_Problem statement_
Would you give the records below again, exactly and completely?

_Raw data_

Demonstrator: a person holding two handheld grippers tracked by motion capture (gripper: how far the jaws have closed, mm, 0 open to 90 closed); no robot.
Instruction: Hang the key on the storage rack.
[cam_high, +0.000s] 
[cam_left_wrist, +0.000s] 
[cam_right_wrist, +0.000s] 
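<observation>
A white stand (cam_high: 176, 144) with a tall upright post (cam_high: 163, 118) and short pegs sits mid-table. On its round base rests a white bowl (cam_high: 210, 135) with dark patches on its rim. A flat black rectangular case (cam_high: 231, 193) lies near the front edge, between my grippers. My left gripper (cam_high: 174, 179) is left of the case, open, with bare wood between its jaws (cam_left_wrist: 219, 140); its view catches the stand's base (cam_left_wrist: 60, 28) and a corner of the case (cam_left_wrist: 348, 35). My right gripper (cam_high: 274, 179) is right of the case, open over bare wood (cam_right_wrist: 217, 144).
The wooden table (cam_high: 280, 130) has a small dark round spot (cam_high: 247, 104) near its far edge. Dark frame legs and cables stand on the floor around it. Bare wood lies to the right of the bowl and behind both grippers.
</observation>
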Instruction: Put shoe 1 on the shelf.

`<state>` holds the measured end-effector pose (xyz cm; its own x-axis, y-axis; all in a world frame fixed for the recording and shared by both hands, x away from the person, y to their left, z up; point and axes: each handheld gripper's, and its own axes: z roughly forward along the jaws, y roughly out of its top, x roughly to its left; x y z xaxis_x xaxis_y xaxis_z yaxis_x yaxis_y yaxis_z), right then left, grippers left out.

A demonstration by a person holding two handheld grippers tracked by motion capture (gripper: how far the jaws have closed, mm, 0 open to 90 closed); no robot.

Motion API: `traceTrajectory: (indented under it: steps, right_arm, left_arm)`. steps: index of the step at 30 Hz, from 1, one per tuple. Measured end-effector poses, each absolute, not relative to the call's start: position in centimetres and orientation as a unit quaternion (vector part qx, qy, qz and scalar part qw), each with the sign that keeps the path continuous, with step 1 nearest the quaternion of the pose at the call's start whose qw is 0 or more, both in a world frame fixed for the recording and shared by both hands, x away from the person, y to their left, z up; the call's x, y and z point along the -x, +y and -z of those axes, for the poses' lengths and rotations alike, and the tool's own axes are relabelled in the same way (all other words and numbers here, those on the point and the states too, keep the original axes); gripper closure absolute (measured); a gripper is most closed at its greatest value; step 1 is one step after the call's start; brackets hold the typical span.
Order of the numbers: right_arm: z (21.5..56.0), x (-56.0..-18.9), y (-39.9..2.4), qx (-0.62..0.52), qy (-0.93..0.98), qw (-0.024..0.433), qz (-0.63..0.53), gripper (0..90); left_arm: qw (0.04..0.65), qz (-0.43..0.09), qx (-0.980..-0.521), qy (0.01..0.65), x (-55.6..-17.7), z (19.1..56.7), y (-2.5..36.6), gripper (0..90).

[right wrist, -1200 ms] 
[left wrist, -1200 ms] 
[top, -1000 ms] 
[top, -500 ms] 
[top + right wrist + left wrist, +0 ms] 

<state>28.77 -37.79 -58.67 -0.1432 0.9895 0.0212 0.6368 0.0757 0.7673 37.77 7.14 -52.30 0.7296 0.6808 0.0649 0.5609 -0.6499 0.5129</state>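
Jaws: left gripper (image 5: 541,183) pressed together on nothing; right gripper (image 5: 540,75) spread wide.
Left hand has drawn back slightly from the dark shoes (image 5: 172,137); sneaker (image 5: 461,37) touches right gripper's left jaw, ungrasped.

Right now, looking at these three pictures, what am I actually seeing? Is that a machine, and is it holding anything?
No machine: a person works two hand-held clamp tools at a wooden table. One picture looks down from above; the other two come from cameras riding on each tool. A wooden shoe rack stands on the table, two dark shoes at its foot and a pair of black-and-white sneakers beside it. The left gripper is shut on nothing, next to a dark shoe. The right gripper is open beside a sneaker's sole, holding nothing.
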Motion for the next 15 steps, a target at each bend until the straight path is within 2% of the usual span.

_Exercise response_
Demonstrator: a person holding two handheld grippers tracked by motion capture (gripper: how far the jaws have closed, mm, 0 open to 90 closed); no robot.
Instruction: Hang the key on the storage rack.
[cam_high, +0.000s] 
[cam_left_wrist, +0.000s] 
[cam_right_wrist, +0.000s] 
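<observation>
A white stand (cam_high: 176, 144) with a tall upright post (cam_high: 163, 118) and short pegs sits mid-table. On its round base rests a white bowl (cam_high: 210, 135) with dark patches on its rim. A flat black rectangular case (cam_high: 231, 193) lies near the front edge, between my grippers. My left gripper (cam_high: 174, 179) is left of the case, open, with bare wood between its jaws (cam_left_wrist: 219, 140); its view catches the stand's base (cam_left_wrist: 60, 28) and a corner of the case (cam_left_wrist: 348, 35). My right gripper (cam_high: 274, 179) is right of the case, open over bare wood (cam_right_wrist: 217, 144).
The wooden table (cam_high: 280, 130) has a small dark round spot (cam_high: 247, 104) near its far edge. Dark frame legs and cables stand on the floor around it. Bare wood lies to the right of the bowl and behind both grippers.
</observation>
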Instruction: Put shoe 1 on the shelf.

`<state>` holds the measured end-effector pose (xyz cm; its own x-axis, y-axis; all in a world frame fixed for the recording and shared by both hands, x away from the person, y to their left, z up; point and axes: each handheld gripper's, and its own axes: z roughly forward along the jaws, y roughly out of its top, x roughly to its left; x y z xaxis_x xaxis_y xaxis_z yaxis_x yaxis_y yaxis_z), right then left, grippers left out.

A demonstration by a person holding two handheld grippers tracked by motion capture (gripper: how far the jaws have closed, mm, 0 open to 90 closed); no robot.

Motion API: `traceTrajectory: (indented under it: steps, right_arm, left_arm)`. steps: index of the step at 30 Hz, from 1, one per tuple. Measured end-effector poses, each absolute, not relative to the call's start: position in centimetres and orientation as a unit quaternion (vector part qx, qy, qz and scalar part qw), each with the sign that keeps the path continuous, with step 1 nearest the quaternion of the pose at the call's start whose qw is 0 or more, both in a world frame fixed for the recording and shared by both hands, x away from the person, y to their left, z up; the call's x, y and z point along the -x, +y and -z of those axes, for the poses' lengths and rotations alike, and the tool's own axes are relabelled in the same way (all other words and numbers here, those on the point and the states too, keep the original axes); gripper closure absolute (measured); a gripper is most closed at its greatest value; step 1 is one step after the call's start; brackets hold the typical span.
Order of the numbers: right_arm: z (21.5..56.0), x (-56.0..-18.9), y (-39.9..2.4), qx (-0.62..0.52), qy (-0.93..0.98), qw (-0.024..0.433), qz (-0.63..0.53), gripper (0..90); left_arm: qw (0.04..0.65), qz (-0.43..0.09), qx (-0.980..-0.521), qy (0.01..0.65), x (-55.6..-17.7), z (19.1..56.7), y (-2.5..36.6), gripper (0..90).

[right wrist, -1200 ms] 
[left wrist, -1200 ms] 
[top, -1000 ms] 
[top, -500 ms] 
[top + right wrist + left wrist, +0 ms] 

<state>28.77 -37.79 -58.67 -0.1432 0.9895 0.0212 0.6368 0.0757 0.7673 37.77 7.14 -52.30 0.7296 0.6808 0.0649 0.5609 -0.6499 0.5129</state>
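Jaws: left gripper (image 5: 541,183) pressed together on nothing; right gripper (image 5: 540,75) spread wide.
Left hand has drawn back slightly from the dark shoes (image 5: 172,137); sneaker (image 5: 461,37) touches right gripper's left jaw, ungrasped.

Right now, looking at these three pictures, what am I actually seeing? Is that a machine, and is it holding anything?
No machine: a person works two hand-held clamp tools at a wooden table. One picture looks down from above; the other two come from cameras riding on each tool. A wooden shoe rack stands on the table, two dark shoes at its foot and a pair of black-and-white sneakers beside it. The left gripper is shut on nothing, next to a dark shoe. The right gripper is open beside a sneaker's sole, holding nothing.
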Motion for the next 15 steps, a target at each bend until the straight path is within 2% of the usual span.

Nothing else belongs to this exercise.